Pharmacy finances can suffer if owners are tripped up by these common pitfalls.
Keeping pharmacy finances in the black is important, but it’s not always easy. A research letter published in JAMA1 showed that although the number of pharmacies opening in the United States was increasing, 1 in 8 pharmacies closed between 2009 to 2015. Many of the closed pharmacies were independent pharmacies or pharmacies that served low-income or underserved communities. Although there are many potential financial pitfalls, here are 3 major ones to avoid.
1. Having More Debt Than the Cash Flow Can Support
It takes time to build up revenue, and new pharmacy owners should be prepared for a period of 12 to 24 months before the business is able to break even.2 Although it doesn’t help to be pessimistic when making projections, being conservative can protect pharmacies from taking on too much debt.
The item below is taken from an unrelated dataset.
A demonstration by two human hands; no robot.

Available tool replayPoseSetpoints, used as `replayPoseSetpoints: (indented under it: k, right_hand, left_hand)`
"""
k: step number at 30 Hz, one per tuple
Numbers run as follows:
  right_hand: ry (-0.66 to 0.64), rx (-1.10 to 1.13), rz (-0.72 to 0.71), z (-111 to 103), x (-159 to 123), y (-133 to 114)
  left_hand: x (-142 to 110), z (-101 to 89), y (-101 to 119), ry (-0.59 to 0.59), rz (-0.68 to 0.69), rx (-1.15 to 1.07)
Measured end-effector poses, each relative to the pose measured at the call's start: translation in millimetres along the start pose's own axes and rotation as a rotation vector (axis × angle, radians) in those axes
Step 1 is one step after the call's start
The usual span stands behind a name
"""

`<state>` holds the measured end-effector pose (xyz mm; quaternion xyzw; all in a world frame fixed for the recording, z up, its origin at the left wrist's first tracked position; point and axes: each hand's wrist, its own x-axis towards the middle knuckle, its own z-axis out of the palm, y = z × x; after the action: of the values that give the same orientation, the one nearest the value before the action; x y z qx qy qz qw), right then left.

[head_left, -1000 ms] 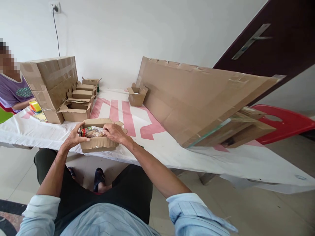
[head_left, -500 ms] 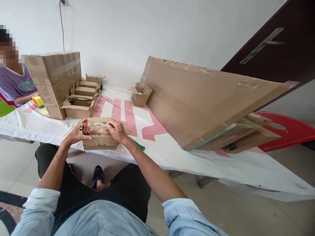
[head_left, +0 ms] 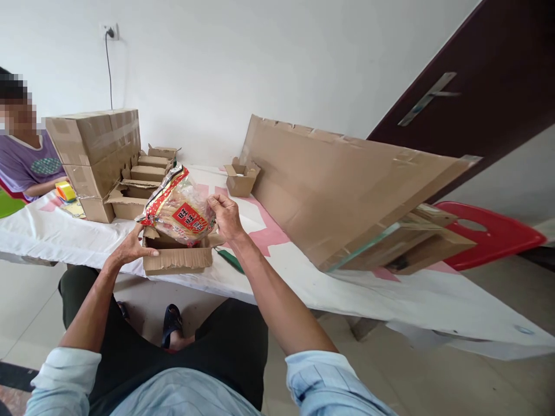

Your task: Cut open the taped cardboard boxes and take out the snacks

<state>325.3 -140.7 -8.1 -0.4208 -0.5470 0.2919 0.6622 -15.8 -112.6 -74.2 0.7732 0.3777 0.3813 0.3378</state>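
In the head view, a small open cardboard box point(head_left: 176, 263) sits at the table's near edge. My left hand point(head_left: 129, 247) is closed on its left end, thumb along the front wall. Above the box hangs a clear plastic snack bag point(head_left: 184, 211) with red trim and a red label, tilted, its lower part close to the box opening. My right hand point(head_left: 226, 216) pinches the bag's right edge. Beside the box, partly behind my right forearm, lies a green object point(head_left: 230, 260) whose kind I cannot make out.
Taped cartons point(head_left: 97, 167) are stacked at the left, with several open small boxes point(head_left: 147, 173) alongside. Another open box point(head_left: 241, 180) stands near a large leaning cardboard sheet point(head_left: 347, 196). A person point(head_left: 32, 156) sits at the far left by a tape roll point(head_left: 65, 191). A red chair point(head_left: 494, 234) is at the right.
The snack bag has come up out of the small box, lifted by my right hand and turned so its label shows. My left hand stays at the box's left end.
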Motion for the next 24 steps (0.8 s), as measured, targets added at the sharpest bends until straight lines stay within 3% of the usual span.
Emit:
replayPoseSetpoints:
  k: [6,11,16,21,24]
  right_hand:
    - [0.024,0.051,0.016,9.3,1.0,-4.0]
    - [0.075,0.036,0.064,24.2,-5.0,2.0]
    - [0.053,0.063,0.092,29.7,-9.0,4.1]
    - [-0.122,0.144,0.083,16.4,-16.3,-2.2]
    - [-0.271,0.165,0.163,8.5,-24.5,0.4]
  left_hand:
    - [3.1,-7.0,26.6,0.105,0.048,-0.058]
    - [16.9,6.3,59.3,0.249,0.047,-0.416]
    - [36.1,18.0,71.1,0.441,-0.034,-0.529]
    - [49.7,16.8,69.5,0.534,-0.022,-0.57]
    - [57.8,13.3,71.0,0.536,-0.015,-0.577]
For example, if a pharmacy has $800,000 in revenue for one year, the business owner shouldn’t borrow $1,500,000 for the next year. Pharmacy owners should ensure there’s enough financing to reach the breakeven point and refrain from taking on additional debt during this period.
2. Taking on Managing the Pharmacy’s Finances
A certified public accountant or financial planner will add another line-item to the costs of running a pharmacy—and owners may be tempted to either completely skip hiring one or wait until a pharmacy is more established to hire one or both.3 This places the burden of managing finances on the pharmacy owner, which can mean long hours spent managing cash flow and less time building the pharmacy and customer base. Delegating financial management to someone who’s well versed in finances allows pharmacy owners to focus on their area of expertise: pharmacy.
3. Expanding the Business Without Taking Stock
Business is going well—more than well, actually. Is it time to consider expanding the business? Time to open another location or offer new clinical services? Before jumping into those opportunities, pharmacy owners should slow down and conduct some self-evaluations.4 First, figure out the current financial situation with a small business audit. Not only will the audit show financial security to any stakeholders, but it can also show rooms for improvement and strengths. Second, do market research of the area. Market research can identify potential competitors, break down the labor market to determine potential labor costs, and determine the best place to expand. Third, create an expansion plan that addresses any potential concerns.